3. Payment; Vesting.
          (a) Unless the Participant executes the Deferral Election Form attached as Exhibit B hereto, the LTP shall be paid in Performance Cash Units. By executing the Deferral Election Form attached as Exhibit B, the Participant consents to payment of the LTP Award in Performance Share Units, which shall be credited to the Participant’s Performance Share Account in accordance with the terms of the Plan. Payment from the Participant’s Performance Share Account shall thereafter be made in accordance with the terms of the Plan.

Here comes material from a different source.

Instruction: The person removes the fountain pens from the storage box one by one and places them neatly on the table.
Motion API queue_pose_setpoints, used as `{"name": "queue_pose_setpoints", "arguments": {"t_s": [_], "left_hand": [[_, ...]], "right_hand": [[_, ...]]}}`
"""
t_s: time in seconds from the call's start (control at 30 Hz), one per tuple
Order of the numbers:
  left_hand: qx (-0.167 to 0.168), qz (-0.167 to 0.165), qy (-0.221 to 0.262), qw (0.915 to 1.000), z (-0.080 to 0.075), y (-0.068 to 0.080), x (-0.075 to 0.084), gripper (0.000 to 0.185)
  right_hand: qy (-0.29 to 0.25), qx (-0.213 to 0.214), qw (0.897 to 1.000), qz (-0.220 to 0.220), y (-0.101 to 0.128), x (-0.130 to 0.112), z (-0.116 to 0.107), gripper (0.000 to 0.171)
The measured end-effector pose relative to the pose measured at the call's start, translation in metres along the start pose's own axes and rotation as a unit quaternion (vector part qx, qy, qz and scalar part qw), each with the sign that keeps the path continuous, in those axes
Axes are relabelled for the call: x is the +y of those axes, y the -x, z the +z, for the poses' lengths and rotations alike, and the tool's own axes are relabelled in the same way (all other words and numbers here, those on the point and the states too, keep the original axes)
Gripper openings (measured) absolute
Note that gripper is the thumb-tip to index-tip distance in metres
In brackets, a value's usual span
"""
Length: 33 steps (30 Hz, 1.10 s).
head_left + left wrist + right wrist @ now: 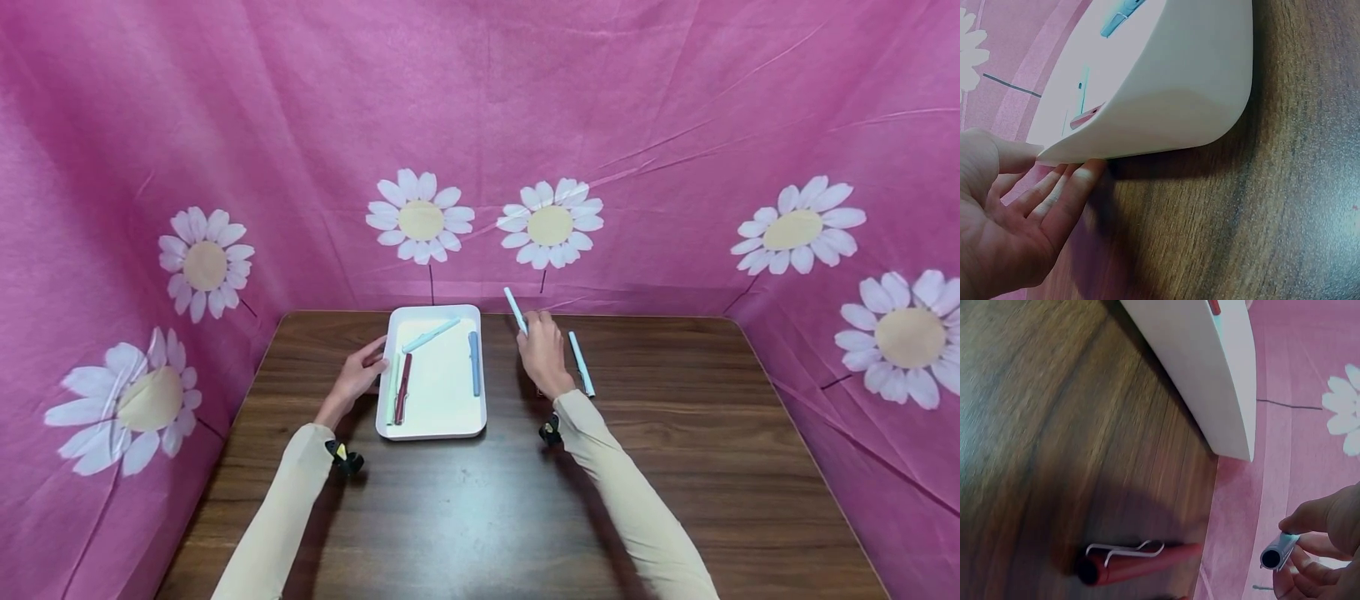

          (b) Twenty-five percent (25%) of the earned portion of the LTP Award shall be, in the case of an LTP Award of Performance Cash Units, paid to the Participant on or after the March 1st following the end of the Award Period (but in no event later than the December 1st following the end of the Award Period), or in the case of an LTP Award of Performance Share Units, credited to the Participant’s Performance Share Account on or after the March 1st following the end of the Award Period (but in no event later than the December 1st following the end of the Award Period). The remaining portion of the LTP Award shall be paid to the Participant in cash or credited to the Participant’s Performance Share Account, as the case may be, as follows: twenty-five percent (25%) of the Award on each of the second, third and fourth anniversaries of the Grant Date, provided the Participant is still employed by the Company or a Subsidiary on each such anniversary date. Payment from the Participant’s Performance Share Account shall thereafter be made in accordance with the terms of the Plan.
          (c) Notwithstanding Section 3(a) hereof, the LTP Award shall vest in full upon the Participant’s death or Disability while employed by the Company or a Subsidiary. The LTP Award shall also vest in full upon the Participant’s retirement from the Company, provided the Committee approves such retirement.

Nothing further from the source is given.